The sound of chitinous blades piercing vital organs, dying gasps, panicked cries for help, and shocked screams merged into a cacophony of chaos.
The Swarm’s efficient coordinated attacks—a mystery yet unsolved by the Riken—unleashed a synchronized assault on all Riken squads. In just one minute of combat, the Riken forces suffered severe losses.
Two out of every ten troops were killed, with some squads entirely wiped out.
However, the slaughter ended there. The surviving Riken soldiers quickly organized defenses. Their extensive combat experience against the Swarm enabled them to mount a sharp counterattack.
The Swarm’s rudimentary combat tactics and strategies often succeeded only once against the technologically advanced, systematically trained Riken army.
Ambushes like these wouldn’t yield the same results again.
In the narrow corridors, the Swarm’s physical bodies stood no chance against flamethrowers—lethal weapons in such confined spaces. Moreover, as an assassin-type unit, the Raiders could only manage one strike before being overwhelmed.
The Swarm’s offensive was swiftly repelled, leaving only charred corpses in the aftermath.
Although the Riken had suffered heavy casualties, the commanders felt a strange sense of satisfaction. Having conquered eleven nests, they knew exactly what this situation signified.
They were close to the elusive “food store.”
The Swarm soon organized another wave of attacks, but against the now-prepared Riken forces, the results were dismal. The casualty ratios swung dramatically in the Riken’s favor.
Gradually, the seemingly endless tide of Swarm forces diminished. From an overwhelming flood, it became a trickle before finally ceasing altogether. The reinforcements had been entirely depleted.
Over a million bugs had perished in the suicidal assault—by far the largest nest the Riken had encountered.
If the battle had taken place in open terrain, without the confined tunnels allowing complete firepower coverage, and if the Swarm had been smarter in preserving their forces, the outcome could have been drastically different. It might have been the Riken army that faced annihilation.
But there were no “ifs.” The defeated paid with their lives, while the victors claimed everything.
What the Riken claimed was a massive “food store” composed of over ten chambers.
As usual, once the Swarm’s final suicidal wave was obliterated, the “food store” was empty of bugs. Only prey wrapped in white silk remained.
Still, the Riken cautiously gathered a large number of troops outside the food store before carefully entering, inspecting the surrounding walls and ceilings.
Thankfully, the Swarm had adhered to their patterns, and nothing unexpected occurred.
Due to the immense size of the food store and the exhaustion of the Riken troops after the battle, the search proceeded at an exceptionally slow pace.
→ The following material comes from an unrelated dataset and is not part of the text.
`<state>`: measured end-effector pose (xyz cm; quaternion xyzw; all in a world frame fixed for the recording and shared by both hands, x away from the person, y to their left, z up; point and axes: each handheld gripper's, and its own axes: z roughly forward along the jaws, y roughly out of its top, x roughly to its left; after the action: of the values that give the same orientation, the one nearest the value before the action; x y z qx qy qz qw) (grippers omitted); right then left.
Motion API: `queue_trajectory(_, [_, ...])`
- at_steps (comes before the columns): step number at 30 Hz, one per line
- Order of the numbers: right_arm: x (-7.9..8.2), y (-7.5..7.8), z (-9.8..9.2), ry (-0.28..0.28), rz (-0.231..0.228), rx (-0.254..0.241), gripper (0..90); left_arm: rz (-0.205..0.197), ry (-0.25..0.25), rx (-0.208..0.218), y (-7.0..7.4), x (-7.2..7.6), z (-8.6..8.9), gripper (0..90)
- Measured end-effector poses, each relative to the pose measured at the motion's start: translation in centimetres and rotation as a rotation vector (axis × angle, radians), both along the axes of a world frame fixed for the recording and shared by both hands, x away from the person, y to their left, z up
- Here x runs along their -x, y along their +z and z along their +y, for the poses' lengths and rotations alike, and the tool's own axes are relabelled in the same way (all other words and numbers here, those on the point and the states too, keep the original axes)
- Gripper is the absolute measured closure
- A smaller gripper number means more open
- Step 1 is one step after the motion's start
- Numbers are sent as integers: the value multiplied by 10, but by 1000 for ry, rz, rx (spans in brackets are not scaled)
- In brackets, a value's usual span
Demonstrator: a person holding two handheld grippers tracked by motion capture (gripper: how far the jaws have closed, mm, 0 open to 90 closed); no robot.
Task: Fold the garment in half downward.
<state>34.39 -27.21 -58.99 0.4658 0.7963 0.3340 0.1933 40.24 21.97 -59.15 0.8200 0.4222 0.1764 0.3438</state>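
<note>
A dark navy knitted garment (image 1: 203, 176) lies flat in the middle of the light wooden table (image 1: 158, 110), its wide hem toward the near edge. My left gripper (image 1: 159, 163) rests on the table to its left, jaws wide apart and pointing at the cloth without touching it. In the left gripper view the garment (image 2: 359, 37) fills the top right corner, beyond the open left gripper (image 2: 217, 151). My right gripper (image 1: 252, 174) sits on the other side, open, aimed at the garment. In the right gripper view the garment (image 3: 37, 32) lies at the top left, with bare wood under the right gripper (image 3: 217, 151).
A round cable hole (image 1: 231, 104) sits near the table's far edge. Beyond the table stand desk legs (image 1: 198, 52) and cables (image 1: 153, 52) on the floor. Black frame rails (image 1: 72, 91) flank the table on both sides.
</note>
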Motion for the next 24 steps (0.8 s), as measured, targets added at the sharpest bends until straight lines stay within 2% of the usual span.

It wasn’t until five hours later that a soldier, tearing open a silk cocoon, stumbled upon something that made his eyes light up as if he had seen a promotion and a raise materialize before him.
Inside was a young female Riken, strikingly beautiful. Her pale blue skin was even paler due to weakness. Her eyes were tightly shut, and she appeared lifeless, yet the faint movements of her nostrils and chest revealed she was still alive.
Indeed, the Swarm’s food stores never contained dead prey—a fact gleaned from the Riken’s experience with eleven other nests.
The soldier had never met Lieutenant Colonel Cross, but he had seen her photograph. While the woman before him looked slightly different from the picture, everyone understood how photos worked.
Furthermore, given the mental and physical torment she must have endured, some changes in appearance were entirely reasonable.